I smile like an idiot at her other hand, splayed as it rakes the air. We both look into the small gathering where the twins are crouched over their device. It seems to whisper in a low, computer tone at them. And those around it whisper in response to each other and giggle nervously.

We get to the team and start warming up while I chat to her about what I have learned today, and we also talk about how stupid music sounds right now. “I can’t wait for that synthesizer music to go away,” she says.
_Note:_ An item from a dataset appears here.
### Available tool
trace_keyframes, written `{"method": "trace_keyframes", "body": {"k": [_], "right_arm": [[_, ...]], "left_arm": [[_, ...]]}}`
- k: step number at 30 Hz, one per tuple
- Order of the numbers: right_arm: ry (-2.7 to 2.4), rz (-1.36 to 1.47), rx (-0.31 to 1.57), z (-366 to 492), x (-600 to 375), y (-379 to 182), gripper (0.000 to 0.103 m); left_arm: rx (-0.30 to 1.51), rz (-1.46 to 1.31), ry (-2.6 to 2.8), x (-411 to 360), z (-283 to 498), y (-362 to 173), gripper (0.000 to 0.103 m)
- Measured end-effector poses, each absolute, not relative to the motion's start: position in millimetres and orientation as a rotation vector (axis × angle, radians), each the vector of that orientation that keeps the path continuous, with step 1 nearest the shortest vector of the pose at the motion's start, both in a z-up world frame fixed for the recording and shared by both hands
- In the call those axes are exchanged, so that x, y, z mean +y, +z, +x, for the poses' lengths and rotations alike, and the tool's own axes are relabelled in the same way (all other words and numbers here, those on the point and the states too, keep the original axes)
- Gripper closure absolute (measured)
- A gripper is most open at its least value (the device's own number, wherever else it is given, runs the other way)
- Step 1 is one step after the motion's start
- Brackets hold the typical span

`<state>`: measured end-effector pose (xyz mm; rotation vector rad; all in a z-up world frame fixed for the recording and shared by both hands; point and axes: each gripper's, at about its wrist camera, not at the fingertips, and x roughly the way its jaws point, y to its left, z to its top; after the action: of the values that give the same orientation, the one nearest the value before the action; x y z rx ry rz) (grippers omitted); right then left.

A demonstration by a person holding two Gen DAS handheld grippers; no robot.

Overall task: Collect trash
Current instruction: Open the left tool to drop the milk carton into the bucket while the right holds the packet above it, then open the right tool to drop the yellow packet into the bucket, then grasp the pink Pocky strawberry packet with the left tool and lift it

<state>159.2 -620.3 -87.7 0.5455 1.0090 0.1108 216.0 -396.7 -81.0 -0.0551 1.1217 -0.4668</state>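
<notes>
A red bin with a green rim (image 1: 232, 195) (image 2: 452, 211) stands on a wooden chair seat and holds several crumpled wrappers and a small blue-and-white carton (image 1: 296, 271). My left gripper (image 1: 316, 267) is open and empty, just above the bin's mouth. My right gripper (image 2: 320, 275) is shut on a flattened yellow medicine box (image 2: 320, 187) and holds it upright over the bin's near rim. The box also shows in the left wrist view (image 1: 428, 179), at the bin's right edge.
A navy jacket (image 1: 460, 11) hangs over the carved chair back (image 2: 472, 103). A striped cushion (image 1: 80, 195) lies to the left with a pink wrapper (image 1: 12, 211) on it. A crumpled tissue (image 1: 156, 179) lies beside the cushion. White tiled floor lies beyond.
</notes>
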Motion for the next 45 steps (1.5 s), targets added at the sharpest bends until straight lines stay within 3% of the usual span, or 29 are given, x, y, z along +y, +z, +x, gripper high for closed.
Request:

It’s just a fad, we agree.

Before I know it we practice forming a pyramid. The girls at the far corner, who previously ignored us, run over to hold up the capstone. Today this happens to be Becky.
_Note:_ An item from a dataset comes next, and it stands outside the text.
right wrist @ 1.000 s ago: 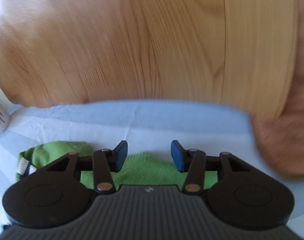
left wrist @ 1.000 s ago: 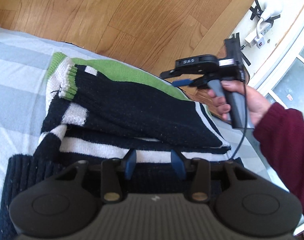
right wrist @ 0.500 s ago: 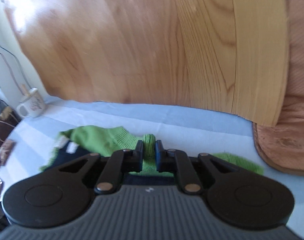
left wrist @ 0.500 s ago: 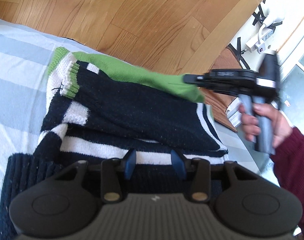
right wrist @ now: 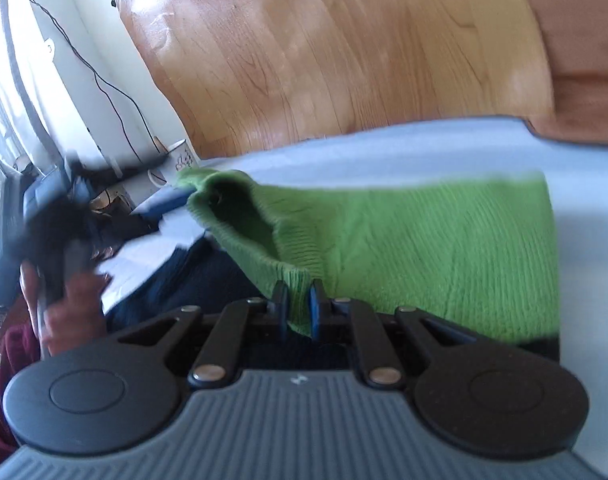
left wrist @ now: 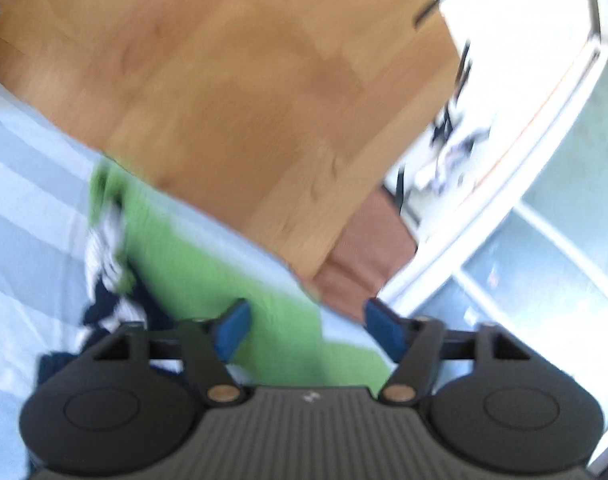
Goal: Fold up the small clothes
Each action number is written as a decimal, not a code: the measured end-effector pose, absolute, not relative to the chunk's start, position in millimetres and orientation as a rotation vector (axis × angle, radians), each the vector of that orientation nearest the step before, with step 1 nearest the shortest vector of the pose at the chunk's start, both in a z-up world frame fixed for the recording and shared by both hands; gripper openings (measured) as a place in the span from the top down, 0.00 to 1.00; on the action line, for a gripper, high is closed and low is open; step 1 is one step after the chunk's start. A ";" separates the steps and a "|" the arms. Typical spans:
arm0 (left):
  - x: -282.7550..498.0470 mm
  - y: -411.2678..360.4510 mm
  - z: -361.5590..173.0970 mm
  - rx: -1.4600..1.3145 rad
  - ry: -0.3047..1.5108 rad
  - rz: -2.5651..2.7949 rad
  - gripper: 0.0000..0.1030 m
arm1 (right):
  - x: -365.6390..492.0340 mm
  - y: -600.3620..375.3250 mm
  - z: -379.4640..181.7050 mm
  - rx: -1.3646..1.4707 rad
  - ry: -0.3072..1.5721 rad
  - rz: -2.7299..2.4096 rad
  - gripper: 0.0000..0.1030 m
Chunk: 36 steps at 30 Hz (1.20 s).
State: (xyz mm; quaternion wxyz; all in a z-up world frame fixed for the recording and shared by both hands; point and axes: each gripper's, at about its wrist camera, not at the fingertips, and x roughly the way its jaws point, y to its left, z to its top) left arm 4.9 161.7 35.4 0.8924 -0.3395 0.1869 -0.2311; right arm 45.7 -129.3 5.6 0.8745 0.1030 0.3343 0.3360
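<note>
**Right claw pinches green collar, left claw open over sweater**

Right claw [right wrist: 297,312]: blue fingers nearly together, clamped on the ribbed green collar edge of the sweater [right wrist: 443,248]. Collar opening gapes to the left of the pinch, dark inside. Green knit panel spreads to the right of the claw, flat on the light blue striped bed cover [right wrist: 383,152]. Navy and white parts of the sweater lie left of and below the collar, partly hidden by the claw body.

Left claw [left wrist: 305,330]: fingers spread wide apart, nothing between them. It hangs above the green part of the sweater [left wrist: 208,272]; contact cannot be told, the view is heavily blurred. Striped navy, white and green knit bunches at the left of that view, toward the cover's far edge.

Sweater sits near the far edge of the bed cover, where it meets the wooden floor [right wrist: 343,48]. Far edge of the green panel runs roughly along that edge.

In the right wrist view the left hand [right wrist: 70,300] shows at far left, blurred, gripping its dark handle, maroon sleeve below. A white mug [right wrist: 182,156] stands on the floor by the wall, black cables behind it. A brown mat [left wrist: 367,248] lies on the floor past the cover's edge, beside a white-framed glass door [left wrist: 543,240].
</note>
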 end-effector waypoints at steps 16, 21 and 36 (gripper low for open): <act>-46.4 184.6 14.6 -0.814 0.568 -0.294 0.17 | 10.4 -143.8 16.0 0.258 0.573 0.698 0.87; -59.4 174.7 15.1 -0.819 0.599 -0.339 0.16 | 6.6 -147.7 21.5 0.271 0.549 0.695 0.87; -50.5 179.5 10.1 -0.841 0.615 -0.282 0.91 | -17.0 -156.0 34.5 0.239 0.524 0.710 0.87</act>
We’re pretty dang proud of how swiftly we can get everyone in place, and we take micro steps to spin the pyramid. Becky showing off her shaved armpits, looking like some archaic, painted statue. I can’t see her teeth, but I still feel like I need to squint. Just kidding. Thinking of her smile makes me smile.

Overhead Elvis sings; his enchanting voice bellows out from the speakers. We turn just so and see the principal finally made it, but he’s not running over to the sound board. All is well.

I glance at the windows and see a flash of lightening, and try not to count ‘Mississippi’, as I may lose my focus.

The principal and Mrs King the music teacher are sharing a laugh, just as a clumsy basketball swishes through one of the gaps in our pyramid. The guys at the far side of the room shout triumphantly for a brief moment.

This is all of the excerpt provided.